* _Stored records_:
==================================================
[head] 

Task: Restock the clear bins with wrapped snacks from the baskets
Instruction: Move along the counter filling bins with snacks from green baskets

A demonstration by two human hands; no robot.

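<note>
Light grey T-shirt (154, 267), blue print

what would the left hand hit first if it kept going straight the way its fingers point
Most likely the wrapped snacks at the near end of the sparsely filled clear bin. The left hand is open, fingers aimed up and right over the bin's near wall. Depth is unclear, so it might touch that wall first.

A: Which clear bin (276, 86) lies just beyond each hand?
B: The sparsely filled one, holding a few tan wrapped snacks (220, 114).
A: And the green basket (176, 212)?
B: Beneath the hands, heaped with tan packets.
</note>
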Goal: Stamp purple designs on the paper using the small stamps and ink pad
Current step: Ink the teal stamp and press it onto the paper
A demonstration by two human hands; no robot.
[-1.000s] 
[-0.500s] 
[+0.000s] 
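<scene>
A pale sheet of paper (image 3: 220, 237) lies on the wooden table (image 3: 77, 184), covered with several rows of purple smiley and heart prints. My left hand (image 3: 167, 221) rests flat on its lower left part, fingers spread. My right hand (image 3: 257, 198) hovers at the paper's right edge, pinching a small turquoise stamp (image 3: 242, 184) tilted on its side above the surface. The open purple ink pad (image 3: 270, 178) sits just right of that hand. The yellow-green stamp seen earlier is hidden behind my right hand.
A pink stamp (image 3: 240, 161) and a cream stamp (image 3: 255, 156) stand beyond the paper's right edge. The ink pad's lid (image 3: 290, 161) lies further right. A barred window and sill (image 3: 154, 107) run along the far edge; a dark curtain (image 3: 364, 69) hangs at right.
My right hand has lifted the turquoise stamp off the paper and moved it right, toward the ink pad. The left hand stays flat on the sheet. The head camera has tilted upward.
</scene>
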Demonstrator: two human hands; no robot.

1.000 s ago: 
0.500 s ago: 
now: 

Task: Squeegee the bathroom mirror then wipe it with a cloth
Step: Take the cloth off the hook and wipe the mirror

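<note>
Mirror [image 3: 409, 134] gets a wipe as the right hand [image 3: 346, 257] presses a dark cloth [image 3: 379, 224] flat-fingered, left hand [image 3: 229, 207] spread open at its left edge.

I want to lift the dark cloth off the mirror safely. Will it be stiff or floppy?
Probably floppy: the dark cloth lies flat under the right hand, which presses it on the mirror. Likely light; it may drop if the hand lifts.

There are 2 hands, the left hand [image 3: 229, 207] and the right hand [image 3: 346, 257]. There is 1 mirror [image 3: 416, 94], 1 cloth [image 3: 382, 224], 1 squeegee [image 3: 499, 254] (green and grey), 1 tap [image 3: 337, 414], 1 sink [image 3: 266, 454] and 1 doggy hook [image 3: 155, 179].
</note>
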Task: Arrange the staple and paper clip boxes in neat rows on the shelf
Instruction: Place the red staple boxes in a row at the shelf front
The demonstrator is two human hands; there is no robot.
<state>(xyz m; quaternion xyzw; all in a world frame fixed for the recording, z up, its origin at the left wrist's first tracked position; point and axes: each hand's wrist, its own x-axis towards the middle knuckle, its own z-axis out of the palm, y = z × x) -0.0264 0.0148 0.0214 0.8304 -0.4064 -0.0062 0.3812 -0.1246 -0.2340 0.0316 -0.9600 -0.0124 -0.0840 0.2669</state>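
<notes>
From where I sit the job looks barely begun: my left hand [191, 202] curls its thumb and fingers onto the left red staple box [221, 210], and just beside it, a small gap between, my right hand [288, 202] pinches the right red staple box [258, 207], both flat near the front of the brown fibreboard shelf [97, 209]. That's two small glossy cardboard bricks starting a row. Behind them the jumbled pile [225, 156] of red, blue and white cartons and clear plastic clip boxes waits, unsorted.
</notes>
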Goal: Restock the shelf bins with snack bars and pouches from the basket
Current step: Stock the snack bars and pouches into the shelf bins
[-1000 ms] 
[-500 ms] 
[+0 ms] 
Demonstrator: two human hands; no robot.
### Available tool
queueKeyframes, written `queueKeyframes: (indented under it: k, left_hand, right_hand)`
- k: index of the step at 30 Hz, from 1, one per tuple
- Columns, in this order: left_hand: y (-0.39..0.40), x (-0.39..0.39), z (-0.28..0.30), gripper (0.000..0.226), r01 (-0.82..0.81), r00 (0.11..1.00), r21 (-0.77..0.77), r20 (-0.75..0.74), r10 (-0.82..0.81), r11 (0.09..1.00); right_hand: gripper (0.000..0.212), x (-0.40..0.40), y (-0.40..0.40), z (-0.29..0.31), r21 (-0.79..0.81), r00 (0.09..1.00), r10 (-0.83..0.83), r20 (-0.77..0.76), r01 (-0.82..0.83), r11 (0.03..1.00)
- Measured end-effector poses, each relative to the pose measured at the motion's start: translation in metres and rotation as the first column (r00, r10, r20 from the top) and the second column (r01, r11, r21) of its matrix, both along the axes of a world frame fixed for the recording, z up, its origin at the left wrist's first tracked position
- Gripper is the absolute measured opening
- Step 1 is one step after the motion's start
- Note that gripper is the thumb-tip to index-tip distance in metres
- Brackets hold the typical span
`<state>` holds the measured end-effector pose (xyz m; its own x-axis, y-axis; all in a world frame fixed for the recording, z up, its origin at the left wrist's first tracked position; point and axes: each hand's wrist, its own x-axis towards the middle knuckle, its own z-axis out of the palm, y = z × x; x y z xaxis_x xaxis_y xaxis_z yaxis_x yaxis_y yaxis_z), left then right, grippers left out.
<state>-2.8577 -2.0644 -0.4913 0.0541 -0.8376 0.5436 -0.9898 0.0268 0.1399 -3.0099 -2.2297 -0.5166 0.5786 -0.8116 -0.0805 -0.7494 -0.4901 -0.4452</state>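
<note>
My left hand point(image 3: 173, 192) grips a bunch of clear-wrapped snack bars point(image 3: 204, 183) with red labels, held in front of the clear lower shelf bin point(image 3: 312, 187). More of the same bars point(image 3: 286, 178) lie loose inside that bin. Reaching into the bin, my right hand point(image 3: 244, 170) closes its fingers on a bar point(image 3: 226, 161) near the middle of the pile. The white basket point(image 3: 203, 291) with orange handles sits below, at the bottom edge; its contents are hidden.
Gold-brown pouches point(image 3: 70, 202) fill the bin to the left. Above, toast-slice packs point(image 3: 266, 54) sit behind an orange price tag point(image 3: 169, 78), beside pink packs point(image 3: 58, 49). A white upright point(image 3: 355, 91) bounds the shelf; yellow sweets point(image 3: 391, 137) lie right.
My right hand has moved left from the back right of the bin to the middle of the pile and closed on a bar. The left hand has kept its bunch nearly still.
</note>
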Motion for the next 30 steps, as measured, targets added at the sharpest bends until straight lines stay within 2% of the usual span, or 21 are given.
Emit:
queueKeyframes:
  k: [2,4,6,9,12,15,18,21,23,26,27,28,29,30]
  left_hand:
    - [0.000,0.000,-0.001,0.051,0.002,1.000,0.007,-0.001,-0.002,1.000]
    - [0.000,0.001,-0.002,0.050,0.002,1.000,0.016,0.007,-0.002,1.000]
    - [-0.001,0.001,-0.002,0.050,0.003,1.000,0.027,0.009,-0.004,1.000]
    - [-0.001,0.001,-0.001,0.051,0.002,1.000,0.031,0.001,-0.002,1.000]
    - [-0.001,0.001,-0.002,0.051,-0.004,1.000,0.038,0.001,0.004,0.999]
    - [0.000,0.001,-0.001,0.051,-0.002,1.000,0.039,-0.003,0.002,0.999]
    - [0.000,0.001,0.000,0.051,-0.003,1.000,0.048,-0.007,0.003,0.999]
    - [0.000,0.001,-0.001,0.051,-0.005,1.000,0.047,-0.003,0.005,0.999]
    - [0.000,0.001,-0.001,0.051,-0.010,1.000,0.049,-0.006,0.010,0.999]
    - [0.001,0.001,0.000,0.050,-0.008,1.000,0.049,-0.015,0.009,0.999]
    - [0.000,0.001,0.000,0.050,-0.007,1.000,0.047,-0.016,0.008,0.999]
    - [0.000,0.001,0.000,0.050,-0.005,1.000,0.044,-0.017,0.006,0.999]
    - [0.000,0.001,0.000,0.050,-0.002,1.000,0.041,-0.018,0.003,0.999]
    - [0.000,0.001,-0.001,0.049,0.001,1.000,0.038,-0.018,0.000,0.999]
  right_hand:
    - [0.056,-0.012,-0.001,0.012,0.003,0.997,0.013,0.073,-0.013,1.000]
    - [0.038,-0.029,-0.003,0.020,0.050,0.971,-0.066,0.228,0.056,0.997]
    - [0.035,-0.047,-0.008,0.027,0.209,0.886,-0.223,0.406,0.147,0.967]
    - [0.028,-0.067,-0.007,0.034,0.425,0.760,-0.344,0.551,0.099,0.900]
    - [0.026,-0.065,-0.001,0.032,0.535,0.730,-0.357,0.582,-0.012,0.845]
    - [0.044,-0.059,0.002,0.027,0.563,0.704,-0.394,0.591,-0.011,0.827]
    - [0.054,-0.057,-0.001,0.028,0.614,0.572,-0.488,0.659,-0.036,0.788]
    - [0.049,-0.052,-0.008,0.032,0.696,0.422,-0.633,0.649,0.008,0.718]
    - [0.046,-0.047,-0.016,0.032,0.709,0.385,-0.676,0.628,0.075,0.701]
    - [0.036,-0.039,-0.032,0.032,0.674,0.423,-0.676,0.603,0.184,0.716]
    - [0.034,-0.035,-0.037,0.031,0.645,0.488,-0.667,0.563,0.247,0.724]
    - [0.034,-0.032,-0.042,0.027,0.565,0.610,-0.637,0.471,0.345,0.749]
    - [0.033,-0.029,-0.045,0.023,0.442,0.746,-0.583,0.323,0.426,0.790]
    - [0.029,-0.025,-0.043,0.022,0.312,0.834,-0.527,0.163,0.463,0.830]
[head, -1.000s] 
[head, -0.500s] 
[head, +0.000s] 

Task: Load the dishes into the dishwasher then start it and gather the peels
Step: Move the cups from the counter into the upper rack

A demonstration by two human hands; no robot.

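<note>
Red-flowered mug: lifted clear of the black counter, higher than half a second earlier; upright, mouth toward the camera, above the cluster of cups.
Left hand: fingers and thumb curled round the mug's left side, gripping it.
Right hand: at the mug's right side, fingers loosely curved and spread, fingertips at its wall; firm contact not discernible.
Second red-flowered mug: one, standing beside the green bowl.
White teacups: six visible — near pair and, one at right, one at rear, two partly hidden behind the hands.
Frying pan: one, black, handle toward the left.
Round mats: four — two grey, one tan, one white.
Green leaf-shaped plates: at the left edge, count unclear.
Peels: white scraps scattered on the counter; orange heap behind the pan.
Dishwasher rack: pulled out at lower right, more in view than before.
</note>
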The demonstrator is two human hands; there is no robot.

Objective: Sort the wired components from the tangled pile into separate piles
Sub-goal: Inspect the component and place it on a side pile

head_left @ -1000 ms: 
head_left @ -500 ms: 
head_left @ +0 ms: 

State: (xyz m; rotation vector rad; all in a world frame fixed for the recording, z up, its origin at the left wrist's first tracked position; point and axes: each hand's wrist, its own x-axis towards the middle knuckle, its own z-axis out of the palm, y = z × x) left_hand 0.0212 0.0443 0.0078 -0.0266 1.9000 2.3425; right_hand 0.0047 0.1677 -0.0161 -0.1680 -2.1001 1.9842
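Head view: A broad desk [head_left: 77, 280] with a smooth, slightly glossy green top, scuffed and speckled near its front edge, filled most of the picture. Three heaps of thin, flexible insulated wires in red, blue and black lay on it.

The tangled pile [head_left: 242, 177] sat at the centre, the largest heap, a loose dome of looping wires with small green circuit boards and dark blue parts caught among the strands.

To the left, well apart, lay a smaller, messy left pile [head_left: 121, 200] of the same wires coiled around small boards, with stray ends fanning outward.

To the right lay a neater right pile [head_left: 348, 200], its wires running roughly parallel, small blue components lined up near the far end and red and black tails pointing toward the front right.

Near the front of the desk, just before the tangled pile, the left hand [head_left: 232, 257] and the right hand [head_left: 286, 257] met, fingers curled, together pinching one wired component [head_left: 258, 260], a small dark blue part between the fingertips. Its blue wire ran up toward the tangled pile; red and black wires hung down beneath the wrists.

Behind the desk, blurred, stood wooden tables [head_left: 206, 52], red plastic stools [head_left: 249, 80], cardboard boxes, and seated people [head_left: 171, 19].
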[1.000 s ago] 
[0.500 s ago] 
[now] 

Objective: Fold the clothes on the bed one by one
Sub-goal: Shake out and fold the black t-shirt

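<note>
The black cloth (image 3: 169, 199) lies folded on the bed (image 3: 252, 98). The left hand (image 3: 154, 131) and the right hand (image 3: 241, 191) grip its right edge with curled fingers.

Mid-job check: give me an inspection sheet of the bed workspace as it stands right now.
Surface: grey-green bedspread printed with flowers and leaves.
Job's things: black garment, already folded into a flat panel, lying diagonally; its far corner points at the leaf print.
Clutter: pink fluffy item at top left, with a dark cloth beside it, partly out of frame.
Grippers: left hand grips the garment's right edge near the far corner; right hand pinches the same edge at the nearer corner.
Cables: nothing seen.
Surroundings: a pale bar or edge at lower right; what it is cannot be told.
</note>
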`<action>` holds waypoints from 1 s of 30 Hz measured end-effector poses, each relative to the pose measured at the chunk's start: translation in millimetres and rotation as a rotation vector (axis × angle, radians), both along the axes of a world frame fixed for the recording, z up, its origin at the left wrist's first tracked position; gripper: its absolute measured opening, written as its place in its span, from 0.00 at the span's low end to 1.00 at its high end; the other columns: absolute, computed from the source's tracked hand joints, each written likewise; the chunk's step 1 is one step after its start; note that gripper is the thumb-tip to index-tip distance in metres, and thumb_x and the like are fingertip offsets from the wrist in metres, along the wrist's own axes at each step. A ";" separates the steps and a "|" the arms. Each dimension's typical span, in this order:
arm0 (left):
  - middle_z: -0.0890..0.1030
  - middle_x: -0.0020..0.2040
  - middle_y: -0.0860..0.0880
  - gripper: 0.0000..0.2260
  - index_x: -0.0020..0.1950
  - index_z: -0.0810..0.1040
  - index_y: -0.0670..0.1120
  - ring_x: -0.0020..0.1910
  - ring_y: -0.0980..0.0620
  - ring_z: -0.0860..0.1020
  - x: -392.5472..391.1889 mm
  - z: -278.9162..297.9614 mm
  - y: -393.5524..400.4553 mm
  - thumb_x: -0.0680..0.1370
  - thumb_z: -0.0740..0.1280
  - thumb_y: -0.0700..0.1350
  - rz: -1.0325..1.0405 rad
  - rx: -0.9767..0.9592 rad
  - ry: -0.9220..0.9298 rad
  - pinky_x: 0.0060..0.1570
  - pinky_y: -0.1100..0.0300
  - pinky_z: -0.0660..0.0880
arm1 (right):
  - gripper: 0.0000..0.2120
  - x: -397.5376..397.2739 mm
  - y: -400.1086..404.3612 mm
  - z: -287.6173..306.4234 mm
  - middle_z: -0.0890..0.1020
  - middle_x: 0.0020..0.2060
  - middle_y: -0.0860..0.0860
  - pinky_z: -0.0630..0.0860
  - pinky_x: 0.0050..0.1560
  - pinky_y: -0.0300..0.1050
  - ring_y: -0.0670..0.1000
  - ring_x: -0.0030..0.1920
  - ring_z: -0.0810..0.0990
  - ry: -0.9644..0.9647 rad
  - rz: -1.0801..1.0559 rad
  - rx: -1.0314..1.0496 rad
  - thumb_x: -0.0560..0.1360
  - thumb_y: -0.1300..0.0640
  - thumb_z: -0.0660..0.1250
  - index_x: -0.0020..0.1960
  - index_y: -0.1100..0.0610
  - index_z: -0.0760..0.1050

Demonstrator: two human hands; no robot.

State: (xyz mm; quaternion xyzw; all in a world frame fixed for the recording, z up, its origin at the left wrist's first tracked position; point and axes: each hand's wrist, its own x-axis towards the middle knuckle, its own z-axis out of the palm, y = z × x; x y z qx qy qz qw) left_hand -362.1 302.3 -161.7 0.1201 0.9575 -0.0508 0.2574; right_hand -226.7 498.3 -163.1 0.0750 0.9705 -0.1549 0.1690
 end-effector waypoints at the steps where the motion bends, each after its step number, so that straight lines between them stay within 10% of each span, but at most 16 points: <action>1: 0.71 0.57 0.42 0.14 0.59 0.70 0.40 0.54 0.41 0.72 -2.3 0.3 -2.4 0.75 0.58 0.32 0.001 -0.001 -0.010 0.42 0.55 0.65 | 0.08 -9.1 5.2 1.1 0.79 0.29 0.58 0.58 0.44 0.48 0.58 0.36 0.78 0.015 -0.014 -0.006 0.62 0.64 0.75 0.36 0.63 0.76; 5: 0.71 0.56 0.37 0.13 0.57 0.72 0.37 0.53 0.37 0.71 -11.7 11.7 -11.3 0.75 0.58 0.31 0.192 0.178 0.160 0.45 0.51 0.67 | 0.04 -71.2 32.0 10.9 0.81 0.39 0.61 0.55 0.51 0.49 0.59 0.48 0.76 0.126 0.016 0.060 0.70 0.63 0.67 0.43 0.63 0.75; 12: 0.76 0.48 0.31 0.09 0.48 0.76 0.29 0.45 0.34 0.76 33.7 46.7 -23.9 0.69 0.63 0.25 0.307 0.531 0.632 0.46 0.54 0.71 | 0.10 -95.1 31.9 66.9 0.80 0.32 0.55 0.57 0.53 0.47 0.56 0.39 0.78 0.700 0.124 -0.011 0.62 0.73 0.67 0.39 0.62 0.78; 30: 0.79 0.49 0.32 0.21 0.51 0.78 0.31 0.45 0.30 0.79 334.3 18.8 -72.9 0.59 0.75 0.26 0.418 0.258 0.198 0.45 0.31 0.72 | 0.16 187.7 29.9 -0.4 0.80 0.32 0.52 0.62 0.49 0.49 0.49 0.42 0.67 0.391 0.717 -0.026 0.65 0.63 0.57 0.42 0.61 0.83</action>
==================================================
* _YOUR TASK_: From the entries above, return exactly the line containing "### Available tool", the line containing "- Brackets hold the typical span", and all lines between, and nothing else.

* _RESULT FOR THIS EXERCISE_:
### Available tool
queueKeyframes, written `queueKeyframes: (indented under it: k, left_hand, right_hand)`
- k: index of the step at 30 Hz, from 1, one per tuple
- Columns, in this order: left_hand: y (-0.39..0.40), x (-0.39..0.39), z (-0.28..0.30), gripper (0.000..0.226), r01 (-0.82..0.81), r00 (0.11..1.00), r21 (-0.77..0.77), r20 (-0.75..0.74), r10 (-0.82..0.81), r11 (0.09..1.00); right_hand: gripper (0.000..0.212), x (-0.40..0.40), y (-0.40..0.40), z (-0.29..0.31), r21 (-0.79..0.81), r00 (0.09..1.00), r10 (-0.83..0.83), r20 (-0.77..0.76), r01 (-0.82..0.83), r11 (0.03..1.00)
- Measured end-effector poses, each relative to the pose measured at the motion's start: translation in metres and rotation as the first column (r00, r10, r20 from the top) and the second column (r01, r11, r21) of its matrix, both along the axes of a world frame fixed for the recording, z up, its origin at the left wrist's first tracked position
- Gripper is the absolute measured opening
- Step 1 is one step after the motion's start
- Note that gripper is the thumb-tip to index-tip distance in metres
- Brackets hold the typical span

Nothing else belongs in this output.